Im Lebens gibt es traurige Seiten und glückliche. Dass wir davon wissen, lässt es tragisch sein, auch ganz ohne Pathos.

Außerhalb seiner selbst ist das ”schöne, wunderschöne, herrlich schöne Leben mit seinem sich über das sonnigblaue Meer wölbenden Himmel, seiner seelennahen, innigen Nacht, seinem duftenden Wein, seinen heißen Frauenarmen, seiner Kunst, seinen blühenden Inseln - seinen Göttern” (Bele Hamvas, ”Kierkegaard in Sizilien”, Matthes und Seitz, S. 72) völlig ohne Sinn. Hat man das erkannt, verweilt man gerne in gleichbleibender Zuneigung wie der Zuversicht, es ohne Reue verlassen zu können, wenn es einen verlässt, selbst wenn der Abschied endgültig sein sollte.

Die Ästhetisierung der Lebensverhältnisse hat nichts mit bloßer Dekoration zu tun, sondern bildet Sensibilität aus für eine beherzte Gestaltungskraft aller Lebensverhältnisse.

Realität (Naturvorbild) wie Idealität (Bildideen) sind gleicherweise in der Lage den künstlerischen Prozess zu befeuern.

Bilder kommen zu mir wie ich ihnen entgegen.

Kunst ist ein anspruchsvolles Geschenk an das Individuum.

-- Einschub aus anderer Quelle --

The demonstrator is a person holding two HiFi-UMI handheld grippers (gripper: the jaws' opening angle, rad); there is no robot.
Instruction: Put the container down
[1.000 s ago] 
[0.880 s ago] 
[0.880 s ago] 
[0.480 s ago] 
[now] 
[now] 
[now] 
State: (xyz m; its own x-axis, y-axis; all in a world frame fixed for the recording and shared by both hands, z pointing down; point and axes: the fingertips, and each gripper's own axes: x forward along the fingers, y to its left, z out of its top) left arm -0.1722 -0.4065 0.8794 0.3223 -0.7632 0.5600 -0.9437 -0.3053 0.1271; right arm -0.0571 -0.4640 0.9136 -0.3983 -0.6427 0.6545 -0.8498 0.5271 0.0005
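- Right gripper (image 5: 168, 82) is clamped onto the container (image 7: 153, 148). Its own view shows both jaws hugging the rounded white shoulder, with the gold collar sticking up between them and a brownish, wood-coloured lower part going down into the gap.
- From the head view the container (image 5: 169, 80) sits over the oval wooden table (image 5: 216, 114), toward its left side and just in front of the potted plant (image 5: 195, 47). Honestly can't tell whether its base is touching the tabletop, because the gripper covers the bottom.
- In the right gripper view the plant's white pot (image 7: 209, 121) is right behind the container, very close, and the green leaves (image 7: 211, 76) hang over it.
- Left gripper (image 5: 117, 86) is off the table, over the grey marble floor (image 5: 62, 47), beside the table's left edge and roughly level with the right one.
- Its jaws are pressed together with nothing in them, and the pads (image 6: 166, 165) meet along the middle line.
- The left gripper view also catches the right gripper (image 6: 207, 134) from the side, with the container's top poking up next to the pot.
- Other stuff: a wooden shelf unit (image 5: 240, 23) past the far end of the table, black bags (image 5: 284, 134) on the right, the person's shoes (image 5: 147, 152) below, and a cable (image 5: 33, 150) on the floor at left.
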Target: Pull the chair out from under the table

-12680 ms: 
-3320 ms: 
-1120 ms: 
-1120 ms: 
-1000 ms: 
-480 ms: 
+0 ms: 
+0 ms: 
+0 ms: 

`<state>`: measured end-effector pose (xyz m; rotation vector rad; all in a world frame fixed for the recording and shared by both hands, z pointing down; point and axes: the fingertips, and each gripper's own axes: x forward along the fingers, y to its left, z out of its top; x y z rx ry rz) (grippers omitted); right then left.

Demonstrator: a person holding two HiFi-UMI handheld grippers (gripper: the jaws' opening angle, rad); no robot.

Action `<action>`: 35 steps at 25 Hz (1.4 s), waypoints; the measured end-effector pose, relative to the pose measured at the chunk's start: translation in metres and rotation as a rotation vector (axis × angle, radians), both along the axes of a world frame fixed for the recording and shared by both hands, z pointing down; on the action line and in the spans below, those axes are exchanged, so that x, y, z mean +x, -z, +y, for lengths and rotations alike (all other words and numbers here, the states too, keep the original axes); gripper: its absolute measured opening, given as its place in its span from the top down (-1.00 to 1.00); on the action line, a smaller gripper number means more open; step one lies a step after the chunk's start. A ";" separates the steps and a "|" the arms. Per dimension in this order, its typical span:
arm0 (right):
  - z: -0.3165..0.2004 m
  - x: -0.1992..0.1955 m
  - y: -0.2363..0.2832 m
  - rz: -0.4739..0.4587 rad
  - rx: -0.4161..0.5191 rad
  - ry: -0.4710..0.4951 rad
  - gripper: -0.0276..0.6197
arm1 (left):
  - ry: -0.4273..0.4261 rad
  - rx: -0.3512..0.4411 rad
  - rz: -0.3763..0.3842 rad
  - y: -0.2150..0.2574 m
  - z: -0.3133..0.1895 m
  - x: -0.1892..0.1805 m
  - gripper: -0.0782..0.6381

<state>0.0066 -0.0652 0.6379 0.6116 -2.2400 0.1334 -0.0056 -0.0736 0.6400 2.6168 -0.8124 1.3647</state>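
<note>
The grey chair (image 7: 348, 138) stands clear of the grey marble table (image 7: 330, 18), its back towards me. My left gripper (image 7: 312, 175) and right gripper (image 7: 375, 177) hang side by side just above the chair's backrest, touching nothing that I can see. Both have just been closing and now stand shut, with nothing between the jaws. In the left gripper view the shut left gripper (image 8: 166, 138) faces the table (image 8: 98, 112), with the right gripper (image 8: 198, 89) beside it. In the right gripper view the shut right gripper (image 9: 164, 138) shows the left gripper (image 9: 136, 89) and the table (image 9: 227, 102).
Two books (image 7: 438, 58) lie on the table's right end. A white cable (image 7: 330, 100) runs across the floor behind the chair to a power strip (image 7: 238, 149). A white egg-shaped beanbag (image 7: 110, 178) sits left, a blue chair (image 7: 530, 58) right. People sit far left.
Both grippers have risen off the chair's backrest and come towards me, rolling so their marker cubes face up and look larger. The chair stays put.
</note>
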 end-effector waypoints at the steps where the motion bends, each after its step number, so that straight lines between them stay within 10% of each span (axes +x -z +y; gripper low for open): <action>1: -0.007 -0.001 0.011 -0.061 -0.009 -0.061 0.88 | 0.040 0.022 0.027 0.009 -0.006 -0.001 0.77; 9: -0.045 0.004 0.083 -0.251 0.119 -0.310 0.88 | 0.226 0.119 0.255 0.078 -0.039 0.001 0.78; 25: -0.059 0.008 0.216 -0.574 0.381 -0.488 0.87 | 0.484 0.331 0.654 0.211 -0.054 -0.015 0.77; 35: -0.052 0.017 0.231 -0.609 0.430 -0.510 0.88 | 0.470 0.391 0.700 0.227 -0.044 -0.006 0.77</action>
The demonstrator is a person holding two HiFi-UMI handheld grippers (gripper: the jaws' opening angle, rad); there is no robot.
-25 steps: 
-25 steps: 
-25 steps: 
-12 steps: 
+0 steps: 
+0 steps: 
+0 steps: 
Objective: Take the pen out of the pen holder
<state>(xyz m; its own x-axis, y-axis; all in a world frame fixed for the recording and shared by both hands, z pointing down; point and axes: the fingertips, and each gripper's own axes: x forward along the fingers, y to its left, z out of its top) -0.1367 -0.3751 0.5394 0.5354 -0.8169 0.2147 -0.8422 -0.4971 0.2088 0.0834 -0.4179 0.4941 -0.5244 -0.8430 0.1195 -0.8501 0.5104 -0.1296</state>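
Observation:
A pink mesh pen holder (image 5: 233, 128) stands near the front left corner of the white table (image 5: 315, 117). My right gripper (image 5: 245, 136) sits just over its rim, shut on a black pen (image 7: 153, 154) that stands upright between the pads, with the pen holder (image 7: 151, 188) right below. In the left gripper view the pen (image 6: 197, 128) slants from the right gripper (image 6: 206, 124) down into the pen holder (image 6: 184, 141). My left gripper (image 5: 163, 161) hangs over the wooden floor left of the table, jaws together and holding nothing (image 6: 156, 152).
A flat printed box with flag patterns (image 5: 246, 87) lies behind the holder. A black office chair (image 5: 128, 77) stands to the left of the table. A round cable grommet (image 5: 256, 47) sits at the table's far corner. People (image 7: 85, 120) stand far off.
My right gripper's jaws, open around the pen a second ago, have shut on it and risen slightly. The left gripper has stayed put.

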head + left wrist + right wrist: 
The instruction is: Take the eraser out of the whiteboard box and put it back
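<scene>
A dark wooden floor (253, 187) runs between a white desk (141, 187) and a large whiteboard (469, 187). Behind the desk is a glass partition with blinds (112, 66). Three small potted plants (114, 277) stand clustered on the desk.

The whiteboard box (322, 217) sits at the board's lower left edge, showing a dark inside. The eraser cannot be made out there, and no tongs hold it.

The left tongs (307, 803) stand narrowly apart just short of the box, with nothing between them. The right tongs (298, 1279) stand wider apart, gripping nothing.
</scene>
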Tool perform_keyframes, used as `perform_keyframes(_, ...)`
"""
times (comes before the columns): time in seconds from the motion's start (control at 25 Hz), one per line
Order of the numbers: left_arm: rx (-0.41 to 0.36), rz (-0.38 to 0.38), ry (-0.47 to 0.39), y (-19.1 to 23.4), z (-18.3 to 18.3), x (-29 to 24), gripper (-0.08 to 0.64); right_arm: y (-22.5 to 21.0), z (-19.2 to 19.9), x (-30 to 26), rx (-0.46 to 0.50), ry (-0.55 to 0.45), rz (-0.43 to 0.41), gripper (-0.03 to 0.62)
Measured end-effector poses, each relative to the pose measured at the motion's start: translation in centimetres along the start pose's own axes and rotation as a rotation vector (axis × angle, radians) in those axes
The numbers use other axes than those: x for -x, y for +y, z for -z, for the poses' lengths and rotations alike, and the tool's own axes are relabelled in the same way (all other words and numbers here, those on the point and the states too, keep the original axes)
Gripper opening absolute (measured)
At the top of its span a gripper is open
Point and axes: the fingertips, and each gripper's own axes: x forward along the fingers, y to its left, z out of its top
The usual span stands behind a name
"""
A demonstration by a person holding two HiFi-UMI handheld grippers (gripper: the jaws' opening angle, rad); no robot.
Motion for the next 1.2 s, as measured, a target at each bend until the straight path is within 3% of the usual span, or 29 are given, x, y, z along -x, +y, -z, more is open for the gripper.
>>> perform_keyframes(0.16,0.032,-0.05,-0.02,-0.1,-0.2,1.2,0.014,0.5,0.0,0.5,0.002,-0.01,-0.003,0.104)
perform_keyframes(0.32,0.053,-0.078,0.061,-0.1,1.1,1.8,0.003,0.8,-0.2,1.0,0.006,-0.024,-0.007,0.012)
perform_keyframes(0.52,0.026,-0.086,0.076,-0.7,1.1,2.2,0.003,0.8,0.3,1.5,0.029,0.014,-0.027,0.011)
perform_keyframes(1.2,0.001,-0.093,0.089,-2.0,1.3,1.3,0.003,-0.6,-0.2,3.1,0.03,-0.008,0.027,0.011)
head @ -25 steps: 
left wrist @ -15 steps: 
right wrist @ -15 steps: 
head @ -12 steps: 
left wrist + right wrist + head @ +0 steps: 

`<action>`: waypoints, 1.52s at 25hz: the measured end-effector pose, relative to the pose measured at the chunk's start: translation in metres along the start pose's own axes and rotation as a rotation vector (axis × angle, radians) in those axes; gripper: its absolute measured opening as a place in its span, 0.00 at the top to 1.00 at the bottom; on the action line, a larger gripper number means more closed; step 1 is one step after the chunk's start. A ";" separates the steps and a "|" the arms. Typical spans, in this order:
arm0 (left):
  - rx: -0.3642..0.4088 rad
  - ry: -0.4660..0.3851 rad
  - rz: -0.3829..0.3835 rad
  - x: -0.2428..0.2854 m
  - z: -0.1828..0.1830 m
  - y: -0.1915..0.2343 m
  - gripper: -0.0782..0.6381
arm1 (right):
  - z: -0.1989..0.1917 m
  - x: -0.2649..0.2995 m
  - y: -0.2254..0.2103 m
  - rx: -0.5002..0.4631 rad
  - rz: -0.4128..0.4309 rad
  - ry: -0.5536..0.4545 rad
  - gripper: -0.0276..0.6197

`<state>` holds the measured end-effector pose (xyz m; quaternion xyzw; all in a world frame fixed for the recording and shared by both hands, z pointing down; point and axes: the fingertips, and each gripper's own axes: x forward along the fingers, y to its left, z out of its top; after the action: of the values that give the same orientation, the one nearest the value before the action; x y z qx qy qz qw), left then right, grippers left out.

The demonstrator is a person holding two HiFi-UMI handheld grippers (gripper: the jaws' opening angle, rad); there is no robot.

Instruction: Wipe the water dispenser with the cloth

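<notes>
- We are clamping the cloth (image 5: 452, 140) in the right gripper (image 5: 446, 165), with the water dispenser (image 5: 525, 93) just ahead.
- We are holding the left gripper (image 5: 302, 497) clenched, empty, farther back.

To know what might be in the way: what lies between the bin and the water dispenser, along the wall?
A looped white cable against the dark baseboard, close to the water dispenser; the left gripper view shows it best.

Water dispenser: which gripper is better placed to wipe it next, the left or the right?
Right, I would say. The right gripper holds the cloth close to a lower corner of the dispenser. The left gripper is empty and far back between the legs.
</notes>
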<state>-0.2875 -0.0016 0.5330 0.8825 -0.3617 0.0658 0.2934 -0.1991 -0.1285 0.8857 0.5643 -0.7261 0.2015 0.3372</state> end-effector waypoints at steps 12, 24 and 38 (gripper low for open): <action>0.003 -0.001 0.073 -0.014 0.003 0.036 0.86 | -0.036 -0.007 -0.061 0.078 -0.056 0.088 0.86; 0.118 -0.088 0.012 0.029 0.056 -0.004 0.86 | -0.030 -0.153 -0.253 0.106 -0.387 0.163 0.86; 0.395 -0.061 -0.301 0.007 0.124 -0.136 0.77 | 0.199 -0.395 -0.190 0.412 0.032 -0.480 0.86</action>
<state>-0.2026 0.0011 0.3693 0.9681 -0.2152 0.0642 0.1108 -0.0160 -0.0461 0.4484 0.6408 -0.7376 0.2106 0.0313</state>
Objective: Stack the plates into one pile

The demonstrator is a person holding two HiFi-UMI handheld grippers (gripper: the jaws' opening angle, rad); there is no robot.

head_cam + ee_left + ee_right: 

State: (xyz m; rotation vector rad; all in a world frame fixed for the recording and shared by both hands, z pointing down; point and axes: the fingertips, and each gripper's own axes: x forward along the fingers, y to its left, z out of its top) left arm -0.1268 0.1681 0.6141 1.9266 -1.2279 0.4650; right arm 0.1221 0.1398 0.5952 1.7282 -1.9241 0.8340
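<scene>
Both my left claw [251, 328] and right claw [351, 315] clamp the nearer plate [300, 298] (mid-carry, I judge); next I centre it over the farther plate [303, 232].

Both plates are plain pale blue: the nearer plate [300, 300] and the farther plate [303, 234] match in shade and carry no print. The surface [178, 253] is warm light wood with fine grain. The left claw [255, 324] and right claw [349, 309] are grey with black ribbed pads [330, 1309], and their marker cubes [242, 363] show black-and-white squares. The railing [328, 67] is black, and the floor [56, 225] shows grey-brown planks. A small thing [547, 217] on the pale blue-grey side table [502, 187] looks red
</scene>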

Im Werk markiert das Zufallende (Zufällige) Notwendigkeit. Man kann nicht auf sie zuarbeiten, höchstens von ihr weg, sich entfernend vom Zufall.

Betrachte dich und dein Leben mit zukünftigem Blick. Über was würdest du Tränen vergießen, worüber lachen? Was wäre noch von Bestand, ernst und mit angemessener Geste, im Rund dessen, was sich dein Leben nennt?

Was Wirklichkeit ist, bestimmt die Wirklichkeit.

Kunst ist nicht bloß Inhalt und Form, sondern Prozess und Produkt konsequenten Bezogenseins auf ein Zufälliges hin, dem sie je Ausdruck verleiht, ohne es unmittelbar ausdrücken zu können (”l’art pour l’art”, nicht im Sinne der Verunglimpfung, sondern des Wesentlichen).

Metaphysik beginnt da, wo der Verstand über die Widersprüchlichkeit seiner Erkenntnis stolpert.